What is required. Everything from the line holding "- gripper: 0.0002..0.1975" to the end of the listing below should be copied exactly, line for line, minus the pictures.

Given information.

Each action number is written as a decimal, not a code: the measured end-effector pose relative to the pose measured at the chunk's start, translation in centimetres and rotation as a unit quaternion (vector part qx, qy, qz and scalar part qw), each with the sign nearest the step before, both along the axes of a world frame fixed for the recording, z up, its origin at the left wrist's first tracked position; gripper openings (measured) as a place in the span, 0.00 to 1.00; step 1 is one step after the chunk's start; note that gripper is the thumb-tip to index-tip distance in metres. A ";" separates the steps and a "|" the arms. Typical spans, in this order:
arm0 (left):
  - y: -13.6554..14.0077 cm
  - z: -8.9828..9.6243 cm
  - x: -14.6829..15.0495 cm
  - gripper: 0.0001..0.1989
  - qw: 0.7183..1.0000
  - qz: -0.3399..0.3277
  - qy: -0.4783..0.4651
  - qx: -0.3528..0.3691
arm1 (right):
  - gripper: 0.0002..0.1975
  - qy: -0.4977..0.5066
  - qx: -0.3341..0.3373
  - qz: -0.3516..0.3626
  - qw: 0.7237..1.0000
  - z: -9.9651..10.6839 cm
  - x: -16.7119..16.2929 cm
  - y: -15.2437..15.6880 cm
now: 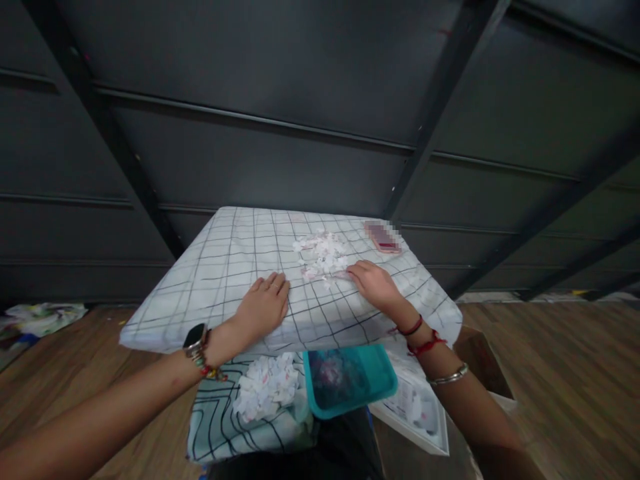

Result.
  - gripper: 0.0002..0.1975
  - qy: -0.4977..0.5066
  - qx: -0.3341..0.3373
  - qz: -0.3516..0.3626
  - qw: 0.7237..1.0000
  - z: -9.9651..10.6839 cm
  - x: -16.7119..16.2929 cm
  - y: -15.2437..15.6880 cm
now: 

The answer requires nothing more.